May 2018 Consumer Price Index, NFIB

June 12, 2018
By Robert A. Dye, Ph.D., Daniel Sanabria

Stable Non-Energy Prices Offset the Push from Energy

• The Consumer Price Index for May increased by 0.2 percent.
• The Core CPI also gained 0.2 percent for the month.
• The National Federation of Independent Business’ Small Business Optimism Index increased in May.

The headline Consumer Price Index increased by 0.2 percent in May, less than we expected, as energy price gains were offset by moderating prices elsewhere. Over the previous 12 months, headline CPI is up by 2.8 percent. The CPI’s energy sub-index was up by 0.9 percent for the month, reflecting higher gasoline prices in May. The national average price for unleaded regular gasoline was $2.87 per gallon in May according to AAA. That was up 53 cents from a year earlier. Crude oil prices were on an increasing trend for most of this year, with the daily average price for WTI peaking near $72 per barrel on May 22. In late May we saw crude oil prices ease back to about $65 per barrel by the end of the month. Gasoline prices have dropped a few pennies into mid-June, now down to $2.92 per gallon. Food prices were unchanged in May. The core CPI, excluding food and energy, also increased by 0.2 percent for the month, and is up by 2.2 percent over the previous year. While easing crude oil and other energy prices may take some pressure off the CPI in June, import prices may start to add some pressure. The Trump Administration has increased tariffs on imported steel and aluminum from key international suppliers. That will work its way through the supply chain. The import price index for April was up 3.3 percent from a year earlier.

According to the National Federation of Independent Business, small business optimism increased in May to the second highest level in the past 45 years. The NFIB Index gained three points in May, to hit 107.8. The NFIB credits tax cuts and regulatory relief as key factors supporting increased small business optimism. The results show that businesses are paying more for labor. The compensation sub-index hit a 45-year high in May. The net percent of businesses planning price increases climbed to 19 percent, the highest level since 2008. Job openings and hiring remain strong.

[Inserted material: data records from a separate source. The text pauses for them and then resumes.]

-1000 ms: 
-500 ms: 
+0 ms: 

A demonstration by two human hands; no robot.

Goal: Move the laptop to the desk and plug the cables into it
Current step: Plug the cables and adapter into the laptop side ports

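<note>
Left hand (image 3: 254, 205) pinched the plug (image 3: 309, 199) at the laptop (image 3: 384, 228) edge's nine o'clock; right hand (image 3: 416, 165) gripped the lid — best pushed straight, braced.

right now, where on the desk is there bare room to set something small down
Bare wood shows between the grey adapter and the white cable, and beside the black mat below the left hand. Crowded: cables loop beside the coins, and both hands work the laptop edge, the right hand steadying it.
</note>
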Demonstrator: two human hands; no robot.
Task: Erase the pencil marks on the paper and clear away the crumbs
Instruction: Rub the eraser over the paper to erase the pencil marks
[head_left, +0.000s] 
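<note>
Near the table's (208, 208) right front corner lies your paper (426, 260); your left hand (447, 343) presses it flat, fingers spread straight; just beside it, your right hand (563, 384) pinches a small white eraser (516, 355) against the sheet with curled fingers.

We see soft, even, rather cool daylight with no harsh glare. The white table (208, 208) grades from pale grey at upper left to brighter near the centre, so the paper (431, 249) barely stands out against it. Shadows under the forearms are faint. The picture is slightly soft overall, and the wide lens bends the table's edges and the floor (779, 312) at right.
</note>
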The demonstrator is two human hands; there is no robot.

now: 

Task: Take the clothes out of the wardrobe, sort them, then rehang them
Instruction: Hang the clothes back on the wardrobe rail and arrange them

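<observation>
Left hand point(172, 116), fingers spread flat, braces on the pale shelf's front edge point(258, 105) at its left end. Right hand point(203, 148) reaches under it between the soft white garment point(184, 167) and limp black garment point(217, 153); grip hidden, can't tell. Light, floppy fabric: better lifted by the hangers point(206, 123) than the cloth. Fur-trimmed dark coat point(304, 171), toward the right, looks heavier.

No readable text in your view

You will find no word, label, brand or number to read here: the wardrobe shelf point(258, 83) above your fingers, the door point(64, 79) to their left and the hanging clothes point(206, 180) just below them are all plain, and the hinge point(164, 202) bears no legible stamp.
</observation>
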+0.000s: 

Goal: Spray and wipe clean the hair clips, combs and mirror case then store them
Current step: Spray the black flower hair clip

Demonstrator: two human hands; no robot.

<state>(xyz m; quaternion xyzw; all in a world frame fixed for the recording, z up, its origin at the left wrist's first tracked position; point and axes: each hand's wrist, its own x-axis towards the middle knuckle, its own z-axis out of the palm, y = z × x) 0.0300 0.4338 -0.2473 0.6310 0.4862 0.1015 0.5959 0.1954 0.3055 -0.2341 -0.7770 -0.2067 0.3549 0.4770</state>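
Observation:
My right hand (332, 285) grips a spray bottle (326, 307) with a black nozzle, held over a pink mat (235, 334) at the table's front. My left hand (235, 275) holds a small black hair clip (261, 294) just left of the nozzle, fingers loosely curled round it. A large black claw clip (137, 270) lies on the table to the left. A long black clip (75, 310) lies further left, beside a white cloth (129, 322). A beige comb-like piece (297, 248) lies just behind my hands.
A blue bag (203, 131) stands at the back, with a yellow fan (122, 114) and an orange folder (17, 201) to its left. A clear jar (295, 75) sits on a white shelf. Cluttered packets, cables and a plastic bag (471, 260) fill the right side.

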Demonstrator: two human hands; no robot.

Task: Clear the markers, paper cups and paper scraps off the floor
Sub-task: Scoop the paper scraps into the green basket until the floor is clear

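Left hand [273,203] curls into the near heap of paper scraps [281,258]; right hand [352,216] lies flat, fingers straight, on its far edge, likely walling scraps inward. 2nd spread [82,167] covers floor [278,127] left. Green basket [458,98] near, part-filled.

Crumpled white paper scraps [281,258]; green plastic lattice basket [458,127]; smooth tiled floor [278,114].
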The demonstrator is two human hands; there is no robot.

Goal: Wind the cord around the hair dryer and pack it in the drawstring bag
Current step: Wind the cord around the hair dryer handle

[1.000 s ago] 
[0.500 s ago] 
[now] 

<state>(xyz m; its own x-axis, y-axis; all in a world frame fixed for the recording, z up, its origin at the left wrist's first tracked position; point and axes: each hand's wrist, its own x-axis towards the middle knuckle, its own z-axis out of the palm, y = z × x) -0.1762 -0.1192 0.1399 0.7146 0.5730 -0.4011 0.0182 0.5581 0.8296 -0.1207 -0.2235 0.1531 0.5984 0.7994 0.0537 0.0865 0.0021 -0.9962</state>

Given recent positive economic data and warm inflation metrics, the likelihood of a fed funds rate increase tomorrow, at the conclusion of the Federal Open Market Committee meeting, is about as high as it can possibly get. We expect to see another 25 basis point fed funds rate hike on September 26. In addition to the rate hike, tomorrow we will get a lot of information from the Fed, including a new set of economic projections, a new dot plot and a Jay Powell press conference. We expect that information will move the dial on the probability of a fourth fed funds rate hike this year, possibly coming on December 19.

Market Reaction: U.S. equity markets were volatile at the opening bell. The 10-Year Treasury bond yield is up to 2.96 percent. NYMEX crude oil is up to $66.63/barrel. Natural gas futures are down to $2.92/mmbtu.